▸ **Work item**
Reproduce the whole listing, character for character.

===== Provided data =====

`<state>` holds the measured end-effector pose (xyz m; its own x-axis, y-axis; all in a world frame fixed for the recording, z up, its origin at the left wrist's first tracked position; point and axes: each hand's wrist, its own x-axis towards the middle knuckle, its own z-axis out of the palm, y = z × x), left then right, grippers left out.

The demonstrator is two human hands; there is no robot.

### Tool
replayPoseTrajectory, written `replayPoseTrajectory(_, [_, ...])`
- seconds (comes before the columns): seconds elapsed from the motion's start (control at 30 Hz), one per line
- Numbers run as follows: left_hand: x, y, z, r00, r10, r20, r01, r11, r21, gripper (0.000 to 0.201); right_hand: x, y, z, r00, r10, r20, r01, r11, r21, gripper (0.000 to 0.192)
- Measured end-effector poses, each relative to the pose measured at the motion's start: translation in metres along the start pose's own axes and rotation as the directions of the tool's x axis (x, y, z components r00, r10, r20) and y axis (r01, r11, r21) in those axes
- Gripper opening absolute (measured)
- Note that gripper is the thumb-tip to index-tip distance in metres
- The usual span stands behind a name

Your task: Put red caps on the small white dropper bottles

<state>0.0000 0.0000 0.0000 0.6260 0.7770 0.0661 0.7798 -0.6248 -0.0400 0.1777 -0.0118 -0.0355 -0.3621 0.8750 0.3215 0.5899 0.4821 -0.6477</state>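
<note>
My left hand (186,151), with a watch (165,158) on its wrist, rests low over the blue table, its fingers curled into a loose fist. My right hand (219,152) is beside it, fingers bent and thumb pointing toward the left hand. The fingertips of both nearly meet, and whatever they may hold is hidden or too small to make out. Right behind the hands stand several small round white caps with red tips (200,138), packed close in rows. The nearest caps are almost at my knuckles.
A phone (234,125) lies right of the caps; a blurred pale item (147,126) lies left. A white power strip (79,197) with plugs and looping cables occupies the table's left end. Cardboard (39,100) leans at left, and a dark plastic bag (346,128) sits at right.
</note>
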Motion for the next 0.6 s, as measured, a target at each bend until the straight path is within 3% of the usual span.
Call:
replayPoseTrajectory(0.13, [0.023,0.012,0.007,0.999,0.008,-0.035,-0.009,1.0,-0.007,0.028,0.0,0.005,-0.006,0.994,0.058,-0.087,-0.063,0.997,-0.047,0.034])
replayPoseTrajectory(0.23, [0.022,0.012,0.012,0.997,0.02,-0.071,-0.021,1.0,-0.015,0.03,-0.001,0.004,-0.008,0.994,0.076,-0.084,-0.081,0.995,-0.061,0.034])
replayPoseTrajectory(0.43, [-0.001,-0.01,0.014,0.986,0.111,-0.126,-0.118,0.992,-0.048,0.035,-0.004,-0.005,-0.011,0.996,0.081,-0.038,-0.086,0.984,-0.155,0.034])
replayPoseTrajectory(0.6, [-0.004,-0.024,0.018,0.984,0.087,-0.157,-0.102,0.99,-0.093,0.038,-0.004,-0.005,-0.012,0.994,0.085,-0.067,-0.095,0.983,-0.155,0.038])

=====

▸ **Response**
`<state>` holds the measured end-effector pose (xyz m; its own x-axis, y-axis; all in a world frame fixed for the recording, z up, its origin at the left wrist's first tracked position; point and axes: each hand's wrist, its own x-axis towards the middle knuckle, its own z-axis out of the palm, y = z × x), left then right, grippers left out.

The demonstrator is two human hands; there is no robot.

### Tool
replayPoseTrajectory, written `replayPoseTrajectory(_, [_, ...])`
- seconds (comes before the columns): seconds elapsed from the motion's start (control at 30 Hz), one per line
- Numbers run as follows: left_hand: x, y, z, r00, r10, r20, r01, r11, r21, gripper (0.000 to 0.201); right_hand: x, y, z, r00, r10, r20, r01, r11, r21, gripper (0.000 to 0.192)
- Measured end-effector poses, each relative to the pose measured at the motion's start: translation in metres along the start pose's own axes and rotation as the directions of the tool's x axis (x, y, z components r00, r10, r20) and y axis (r01, r11, r21) in those axes
- Gripper opening absolute (measured)
- Note that gripper is the thumb-tip to index-tip distance in metres
- The usual span stands behind a name

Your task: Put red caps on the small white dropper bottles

<state>0.0000 0.0000 0.0000 0.6260 0.7770 0.0661 0.7798 -0.6248 -0.0400 0.1777 -0.0118 -0.0355 -0.3621 0.8750 0.3215 0.5899 0.4821 -0.6477</state>
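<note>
My left hand (186,151), with a watch (165,158) on its wrist, rests low over the blue table, its fingers curled into a loose fist. My right hand (219,152) is beside it, fingers bent and thumb pointing toward the left hand. The fingertips of both nearly meet, and whatever they may hold is hidden or too small to make out. Right behind the hands stand several small round white caps with red tips (200,138), packed close in rows. The nearest caps are almost at my knuckles.
A phone (234,125) lies right of the caps; a blurred pale item (147,126) lies left. A white power strip (79,197) with plugs and looping cables occupies the table's left end. Cardboard (39,100) leans at left, and a dark plastic bag (346,128) sits at right.
</note>
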Motion for the next 0.6 s, as measured, a target at each bend until the straight path is within 3% of the usual span.
Call:
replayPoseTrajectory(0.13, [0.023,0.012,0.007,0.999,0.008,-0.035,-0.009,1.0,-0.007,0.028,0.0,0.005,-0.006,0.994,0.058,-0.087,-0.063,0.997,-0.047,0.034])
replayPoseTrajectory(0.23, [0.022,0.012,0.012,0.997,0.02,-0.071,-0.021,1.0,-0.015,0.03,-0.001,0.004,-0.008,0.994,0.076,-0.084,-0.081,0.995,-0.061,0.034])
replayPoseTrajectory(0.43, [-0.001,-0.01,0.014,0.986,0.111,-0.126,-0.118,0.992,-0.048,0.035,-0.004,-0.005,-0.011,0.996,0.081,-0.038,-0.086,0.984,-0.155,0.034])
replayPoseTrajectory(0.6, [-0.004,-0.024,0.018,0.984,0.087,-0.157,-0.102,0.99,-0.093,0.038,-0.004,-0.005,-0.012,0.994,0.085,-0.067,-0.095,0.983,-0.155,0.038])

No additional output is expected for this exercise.